**Task statement:**
Somewhere below is a line with "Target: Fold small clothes" and, later, a line with "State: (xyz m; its"; repeat those two lines and all the lines between them, exactly as they are.

--- Provided material ---

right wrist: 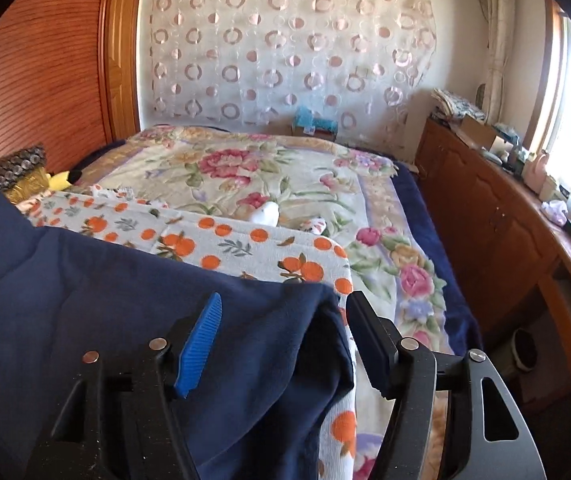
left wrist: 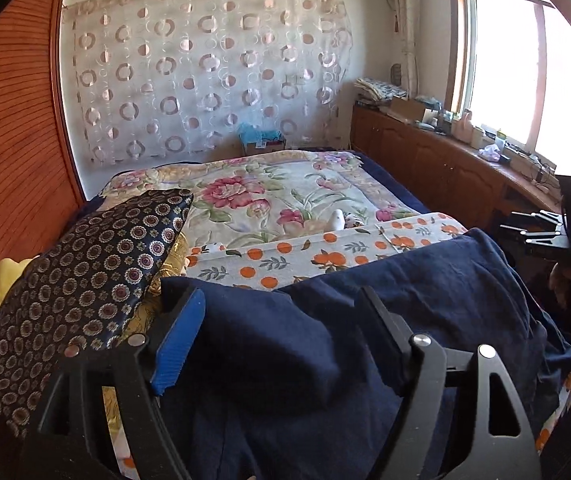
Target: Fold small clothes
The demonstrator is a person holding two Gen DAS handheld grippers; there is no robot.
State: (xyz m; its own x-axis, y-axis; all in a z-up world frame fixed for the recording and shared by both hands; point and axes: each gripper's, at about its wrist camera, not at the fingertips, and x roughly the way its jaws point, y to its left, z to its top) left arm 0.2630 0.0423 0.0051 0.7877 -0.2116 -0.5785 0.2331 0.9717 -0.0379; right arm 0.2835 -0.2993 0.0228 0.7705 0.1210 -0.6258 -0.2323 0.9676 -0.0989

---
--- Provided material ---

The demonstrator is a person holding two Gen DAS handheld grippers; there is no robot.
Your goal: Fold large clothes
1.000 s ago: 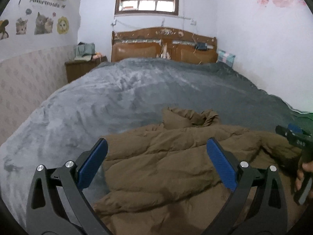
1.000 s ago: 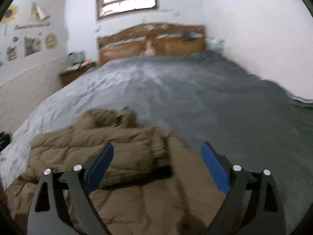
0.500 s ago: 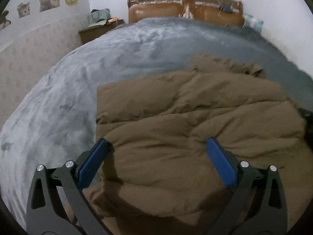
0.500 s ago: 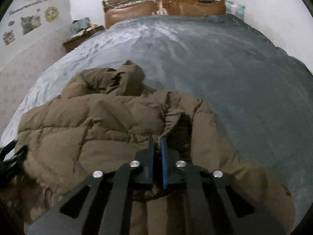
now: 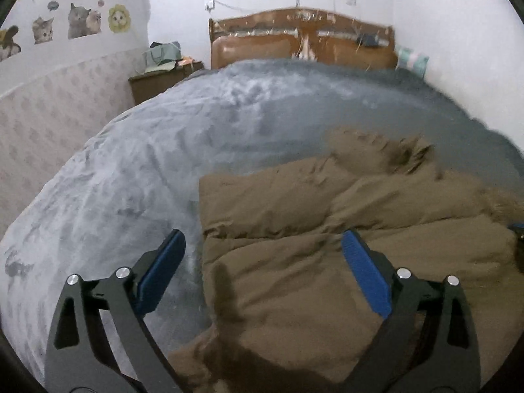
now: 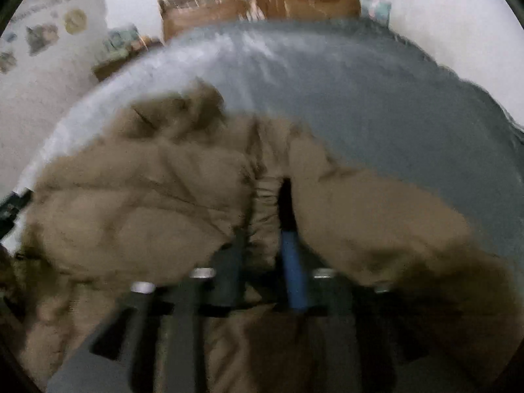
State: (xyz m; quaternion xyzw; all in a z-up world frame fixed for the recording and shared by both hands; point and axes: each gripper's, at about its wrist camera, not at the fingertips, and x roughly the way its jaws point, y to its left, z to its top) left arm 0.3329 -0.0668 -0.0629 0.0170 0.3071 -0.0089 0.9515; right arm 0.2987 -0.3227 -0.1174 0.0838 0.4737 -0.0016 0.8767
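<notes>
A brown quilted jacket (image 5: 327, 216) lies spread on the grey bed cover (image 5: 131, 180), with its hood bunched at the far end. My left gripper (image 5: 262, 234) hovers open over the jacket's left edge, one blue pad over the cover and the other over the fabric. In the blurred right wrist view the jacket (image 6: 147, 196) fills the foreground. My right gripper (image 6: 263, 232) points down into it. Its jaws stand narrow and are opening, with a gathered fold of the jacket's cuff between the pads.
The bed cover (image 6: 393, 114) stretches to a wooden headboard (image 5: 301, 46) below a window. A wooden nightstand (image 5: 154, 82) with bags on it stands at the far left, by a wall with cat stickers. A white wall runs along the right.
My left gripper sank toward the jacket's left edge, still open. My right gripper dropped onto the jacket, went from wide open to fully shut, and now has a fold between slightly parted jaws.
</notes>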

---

**Result of this exercise:**
Target: Fold small clothes
The demonstrator is a person holding two Gen DAS handheld grippers; there is no robot.
State: (xyz m; its own x-axis, y-axis; all in a z-up world frame fixed for the recording and shared by both hands; point and axes: each gripper's, at about its wrist camera, not at the fingertips, and x roughly the way its jaws point, y to its left, z to its top) left arm 0.2630 0.0423 0.0051 0.7877 -0.2116 -0.5785 0.2331 0.9717 -0.0379; right arm 0.2835 -0.2993 0.0228 0.7705 0.1210 -0.6258 -0.2323 0.9676 -0.0989

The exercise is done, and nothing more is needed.